### TASK OBJECTIVE
Write out only the lines from the top of the listing below through the one with "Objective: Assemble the", exactly as they stand, while keeping pictures out of the copy.

### MATERIAL TO PROCESS
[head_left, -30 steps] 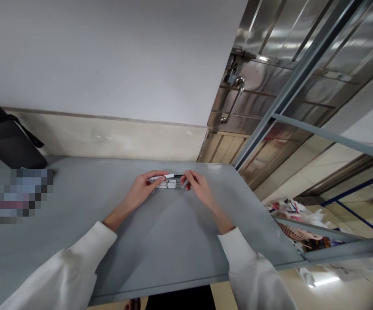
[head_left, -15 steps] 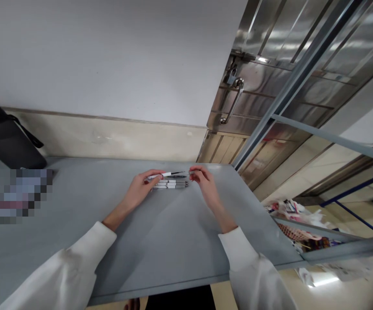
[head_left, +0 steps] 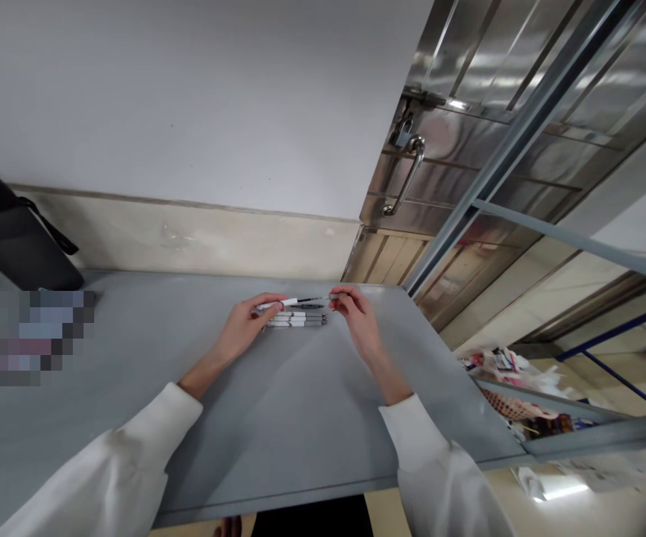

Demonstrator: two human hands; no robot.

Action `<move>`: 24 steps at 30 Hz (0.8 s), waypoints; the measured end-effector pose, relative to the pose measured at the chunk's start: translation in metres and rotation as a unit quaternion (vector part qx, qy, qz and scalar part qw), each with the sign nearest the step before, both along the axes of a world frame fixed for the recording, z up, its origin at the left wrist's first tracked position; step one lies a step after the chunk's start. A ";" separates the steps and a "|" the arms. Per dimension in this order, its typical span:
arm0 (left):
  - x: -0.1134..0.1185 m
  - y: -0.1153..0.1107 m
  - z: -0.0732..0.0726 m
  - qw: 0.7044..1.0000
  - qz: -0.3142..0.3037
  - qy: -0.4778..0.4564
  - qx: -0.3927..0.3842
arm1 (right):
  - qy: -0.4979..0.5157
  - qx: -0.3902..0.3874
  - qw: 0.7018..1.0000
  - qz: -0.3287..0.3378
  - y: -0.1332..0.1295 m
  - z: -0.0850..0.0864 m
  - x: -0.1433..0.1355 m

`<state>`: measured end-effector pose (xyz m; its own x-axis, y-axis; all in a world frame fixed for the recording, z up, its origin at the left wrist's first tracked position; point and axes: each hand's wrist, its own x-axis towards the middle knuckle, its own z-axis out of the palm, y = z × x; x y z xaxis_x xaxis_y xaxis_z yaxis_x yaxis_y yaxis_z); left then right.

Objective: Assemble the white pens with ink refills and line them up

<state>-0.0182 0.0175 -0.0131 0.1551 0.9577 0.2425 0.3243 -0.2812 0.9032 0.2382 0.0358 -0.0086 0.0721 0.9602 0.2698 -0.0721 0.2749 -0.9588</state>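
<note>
My left hand [head_left: 243,326] pinches a white pen barrel [head_left: 289,302], from which a thin dark refill [head_left: 309,299] sticks out to the right. Facing it, my right hand [head_left: 354,312] has its thumb and fingertips closed on a small grey pen part [head_left: 333,296]. The refill's pale tip reaches that part or nearly so; I cannot tell whether they touch. Just below the hands, several white and grey pens [head_left: 296,320] lie side by side on the grey table [head_left: 278,418]. A dark slim piece [head_left: 307,306] lies above them, partly hidden by my left hand.
A black case [head_left: 18,231] with a strap stands at the table's far left, beside a blurred-out item [head_left: 26,335]. Behind is a wall [head_left: 200,239]. To the right are a metal frame post [head_left: 457,201], a steel door with a handle [head_left: 411,175], and bagged items [head_left: 513,369].
The gap between the refill tip and the grey part in my right hand has narrowed. Both hands keep their grips, and the pens on the table lie as before.
</note>
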 end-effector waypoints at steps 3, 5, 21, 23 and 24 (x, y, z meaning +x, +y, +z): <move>0.000 0.000 0.000 1.000 -0.001 0.000 0.003 | 0.010 -0.003 1.000 0.006 0.000 0.000 0.000; 0.001 0.000 0.001 1.000 -0.003 0.001 0.002 | 0.015 -0.006 1.000 0.012 0.000 -0.001 0.001; 0.003 -0.001 -0.002 1.000 -0.015 0.004 -0.013 | -0.121 0.019 0.992 0.041 0.001 -0.006 -0.004; 0.004 -0.001 -0.002 1.000 -0.018 -0.001 -0.018 | -0.139 0.024 0.989 0.051 -0.001 -0.005 -0.007; 0.004 -0.001 -0.003 1.000 -0.020 -0.004 -0.019 | -0.145 0.024 0.988 0.056 -0.002 -0.004 -0.009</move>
<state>-0.0143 0.0168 -0.0156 0.1921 0.9593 0.2068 0.3069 -0.2588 0.9159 0.2295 0.0334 -0.0130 -0.1211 0.9434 0.3089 0.1702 0.3263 -0.9298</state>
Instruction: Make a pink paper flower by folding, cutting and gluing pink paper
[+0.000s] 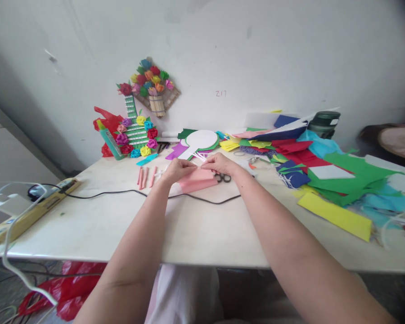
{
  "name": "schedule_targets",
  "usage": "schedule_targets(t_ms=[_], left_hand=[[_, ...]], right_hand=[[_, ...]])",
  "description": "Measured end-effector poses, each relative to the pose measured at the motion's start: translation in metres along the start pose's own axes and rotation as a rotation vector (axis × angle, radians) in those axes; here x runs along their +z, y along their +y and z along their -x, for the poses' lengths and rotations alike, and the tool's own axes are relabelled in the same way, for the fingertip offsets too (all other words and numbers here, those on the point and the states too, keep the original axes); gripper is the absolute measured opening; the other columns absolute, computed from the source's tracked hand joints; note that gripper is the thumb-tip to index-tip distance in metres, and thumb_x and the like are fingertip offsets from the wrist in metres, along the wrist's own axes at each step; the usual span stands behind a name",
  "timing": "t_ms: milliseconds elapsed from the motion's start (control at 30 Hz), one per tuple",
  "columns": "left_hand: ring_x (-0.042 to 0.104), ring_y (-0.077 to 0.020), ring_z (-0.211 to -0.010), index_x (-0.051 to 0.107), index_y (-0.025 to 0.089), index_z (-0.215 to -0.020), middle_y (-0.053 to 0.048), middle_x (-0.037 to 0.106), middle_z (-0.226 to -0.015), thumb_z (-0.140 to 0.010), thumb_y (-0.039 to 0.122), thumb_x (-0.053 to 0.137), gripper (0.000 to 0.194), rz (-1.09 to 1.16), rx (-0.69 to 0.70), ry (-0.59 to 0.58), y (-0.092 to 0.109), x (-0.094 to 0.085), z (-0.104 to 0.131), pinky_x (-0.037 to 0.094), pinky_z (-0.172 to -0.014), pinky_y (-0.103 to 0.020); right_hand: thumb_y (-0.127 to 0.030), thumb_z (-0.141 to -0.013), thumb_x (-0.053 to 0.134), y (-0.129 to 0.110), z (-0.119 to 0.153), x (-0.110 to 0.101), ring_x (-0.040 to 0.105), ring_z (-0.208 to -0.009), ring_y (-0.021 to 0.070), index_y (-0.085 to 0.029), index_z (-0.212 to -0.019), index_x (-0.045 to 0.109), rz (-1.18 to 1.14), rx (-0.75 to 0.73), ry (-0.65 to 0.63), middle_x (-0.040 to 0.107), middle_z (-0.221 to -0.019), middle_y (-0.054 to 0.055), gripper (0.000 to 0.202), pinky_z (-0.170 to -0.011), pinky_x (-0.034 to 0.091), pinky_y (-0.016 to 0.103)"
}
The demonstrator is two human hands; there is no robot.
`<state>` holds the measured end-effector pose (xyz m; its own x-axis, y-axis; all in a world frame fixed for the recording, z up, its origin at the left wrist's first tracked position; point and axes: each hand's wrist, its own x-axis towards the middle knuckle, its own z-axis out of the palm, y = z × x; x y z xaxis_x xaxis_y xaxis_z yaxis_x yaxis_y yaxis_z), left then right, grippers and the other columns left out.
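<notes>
My left hand [179,170] is closed in a pinch, its fingertips close to those of my right hand [221,164], which pinches too. Thin white strips [200,156] rise from between the fingertips, seemingly held by my right hand. What the left fingers grip is too small and blurred to tell. Just below both hands lies a pink paper sheet [199,181], and I cannot tell if the fingers touch it. Dark-handled scissors [223,178] rest at its right end. Several rolled pink paper pieces [146,177] lie left of my left hand.
Behind my hands lies a white round cutout with a stem [202,139]. A glue bottle [110,141] leans beside a flower-decorated green model [137,132]. Coloured sheets [354,173] pile up at right. A black cable [104,193] crosses the table from a power strip [37,209].
</notes>
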<state>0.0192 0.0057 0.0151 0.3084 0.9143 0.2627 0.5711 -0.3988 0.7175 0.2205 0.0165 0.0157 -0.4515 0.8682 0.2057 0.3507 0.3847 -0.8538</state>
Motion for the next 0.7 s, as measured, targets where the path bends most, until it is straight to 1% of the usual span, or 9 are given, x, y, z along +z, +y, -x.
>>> schedule_targets(t_ms=[133,300,433,533,633,700], left_hand=[[0.04,-0.0085,-0.051,0.072,0.011,-0.082,-0.001,0.058,-0.058,-0.064,0.041,0.06,0.037,-0.029,0.008,-0.006,-0.003,0.0,-0.001,0.025,-0.045,-0.021],[0.045,-0.01,-0.053,0.072,0.012,-0.082,-0.001,0.061,-0.06,-0.064,0.042,0.059,0.037,-0.073,-0.016,-0.009,-0.001,0.001,0.0,0.029,-0.047,-0.021],[0.046,-0.0107,-0.054,0.072,0.012,-0.082,-0.002,0.063,-0.062,-0.065,0.04,0.058,0.036,-0.087,-0.001,-0.011,-0.001,0.002,0.0,0.031,-0.048,-0.021],[0.049,-0.0118,-0.056,0.073,0.012,-0.082,-0.002,0.064,-0.064,-0.065,0.038,0.057,0.034,-0.096,0.025,-0.026,-0.002,0.003,0.0,0.033,-0.048,-0.021],[0.052,-0.0135,-0.059,0.073,0.013,-0.082,-0.003,0.066,-0.067,-0.066,0.035,0.056,0.032,-0.132,0.036,-0.022,0.0,0.004,0.0,0.036,-0.052,-0.021],[0.055,-0.0148,-0.063,0.073,0.013,-0.082,-0.004,0.068,-0.071,-0.067,0.034,0.055,0.031,-0.163,0.044,-0.017,0.003,0.004,0.001,0.038,-0.055,-0.022]], right_hand=[[-0.039,-0.066,0.06,0.002,-0.003,0.0,0.039,-0.048,0.0067,-0.011,-0.069,0.062,0.129,-0.036,-0.036,0.045,-0.055,-0.003,0.028,-0.044,0.029,0.02],[-0.042,-0.069,0.056,0.007,-0.008,0.0,0.036,-0.051,0.0075,-0.013,-0.061,0.055,0.271,-0.075,-0.06,0.041,-0.054,-0.004,0.03,-0.047,0.027,0.021],[-0.042,-0.07,0.055,0.01,-0.01,-0.002,0.034,-0.051,0.0078,-0.015,-0.062,0.053,0.308,-0.085,-0.107,0.039,-0.055,-0.004,0.028,-0.047,0.026,0.021],[-0.043,-0.071,0.054,0.011,-0.01,-0.004,0.032,-0.049,0.0076,-0.015,-0.059,0.051,0.327,-0.088,-0.14,0.036,-0.052,-0.004,0.03,-0.046,0.024,0.021],[-0.043,-0.07,0.055,0.011,-0.01,-0.005,0.029,-0.047,0.0071,-0.016,-0.055,0.048,0.349,-0.082,-0.136,0.033,-0.05,-0.005,0.032,-0.046,0.022,0.022],[-0.044,-0.069,0.056,0.01,-0.01,-0.005,0.029,-0.048,0.007,-0.015,-0.055,0.049,0.351,-0.086,-0.119,0.033,-0.05,-0.005,0.033,-0.046,0.022,0.022]])
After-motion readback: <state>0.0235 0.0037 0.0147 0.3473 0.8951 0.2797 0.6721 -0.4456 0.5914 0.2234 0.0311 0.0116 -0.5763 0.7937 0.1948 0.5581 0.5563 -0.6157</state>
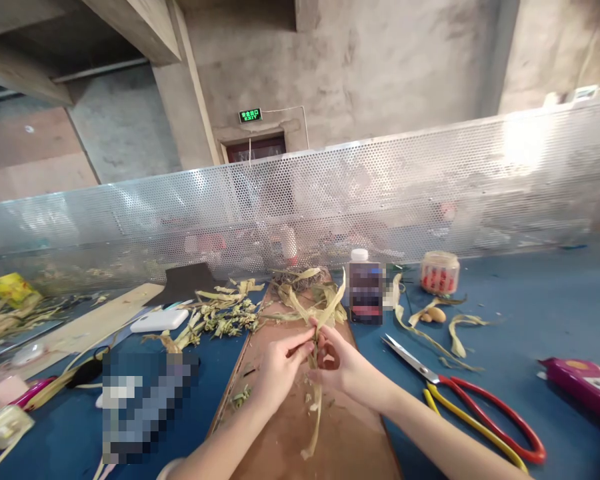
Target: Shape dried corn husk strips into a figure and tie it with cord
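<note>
Both my hands meet over a brown board (350, 440), pinching a pale, dried leaf strip (333, 303) that looks like corn husk. My left hand (285, 360) has thumb and forefinger closed on it from the left. From the right, my right hand (343, 363) closes its fingers on the same strip, close to the other fingertips. One end of the strip rises above the fingers, and a tail hangs below toward the board. The exact point of the pinch is partly hidden by the fingers. More dried strips (300, 280) lie heaped at the far end of the board.
Red-and-yellow-handled scissors (430, 377) lie open at right. Behind them stand a clear jar (439, 272) and a white-capped bottle (365, 293). A purple packet (585, 387) is far right. Knotted plant pieces (230, 313) and a white power bank-like box (159, 321) lie left. A perforated metal screen (405, 180) crosses behind.
</note>
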The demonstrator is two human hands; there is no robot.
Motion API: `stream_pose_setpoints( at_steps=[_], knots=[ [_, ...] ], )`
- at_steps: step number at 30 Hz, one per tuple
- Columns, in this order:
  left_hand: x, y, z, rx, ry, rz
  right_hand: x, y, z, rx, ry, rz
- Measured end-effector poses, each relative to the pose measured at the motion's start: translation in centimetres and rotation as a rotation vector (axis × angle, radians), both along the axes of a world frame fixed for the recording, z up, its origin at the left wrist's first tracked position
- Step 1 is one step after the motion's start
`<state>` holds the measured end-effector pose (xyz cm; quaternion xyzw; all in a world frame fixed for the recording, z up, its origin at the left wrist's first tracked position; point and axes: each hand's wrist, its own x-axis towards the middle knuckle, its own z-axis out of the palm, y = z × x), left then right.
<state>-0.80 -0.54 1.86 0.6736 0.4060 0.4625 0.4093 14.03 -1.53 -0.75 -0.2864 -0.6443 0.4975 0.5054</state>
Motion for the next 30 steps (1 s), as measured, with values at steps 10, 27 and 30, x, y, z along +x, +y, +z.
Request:
stream_pose_setpoints(
  at_steps=[10,27,30],
  knots=[
    [0.4,-0.6,0.6,-0.051,-0.179,-0.016,0.1,0.0,0.2,-0.047,0.091,0.043],
    [0.3,-0.1,0.0,-0.125,-0.286,0.126,-0.4,-0.2,0.4,-0.049,0.246,0.033],
    [0.3,0.1,-0.1,-0.183,-0.281,0.087,-0.3,-0.1,0.4,-0.080,0.209,0.026]
  ],
)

### WRITTEN RESPONSE
[head_left, -30 steps] 
[head_left, -15 steps] 
[head_left, +0 steps] 

Demonstrator: two human hands; no robot.

Action `<move>`: 24 steps at 30 Hz (0.8 s), waypoints; the measured end-effector pose, relative to the pose measured at the chunk's start: translation in metres and rotation as a unit quaternion (vector part qx, qy, qz and scalar part qw), each with the sign nearest the step before, both along the axes of a world frame fixed for the recording, z up, its origin at the left wrist's first tracked position; step one lies a step after the chunk's start. A ";" separates the steps and a "|" the arms. Per dimension in this order, its typical span:
arm0 (left):
  - x: -0.1134..0.1185 m
  - y: -0.1153..0.1107 m
  - z: -0.0732..0.0726 m
  - qw: 0.7044..1.0000
  - qz: -0.3142..0.3037
  - qy: -0.4778..0.4564
  - qx: -0.3927..0.3842
arm1 (right):
  - qy: -0.4979..0.5157
  - qx: -0.3902..0.3874
  - qw: 0.7018..1.0000
  - qz: -0.3287..0.3378
  - y: -0.1332..0.1295 m
  - z: -0.0850..0.0864 m
  - x: -0.1433..0.1355 m

`<state>`: measured end-effector pose (xyz m; its own x-axis, y-axis; all in a world frame fixed for the recording, z up, its origin at the left wrist's first tracked position; point and axes: each hand's wrist, its own x-axis towards the middle knuckle, its own z-axis out of the palm, y = z × x; x y z xaxis_x xaxis_y xaxis_z yaxis_x yaxis_y yaxis_z); left then right.

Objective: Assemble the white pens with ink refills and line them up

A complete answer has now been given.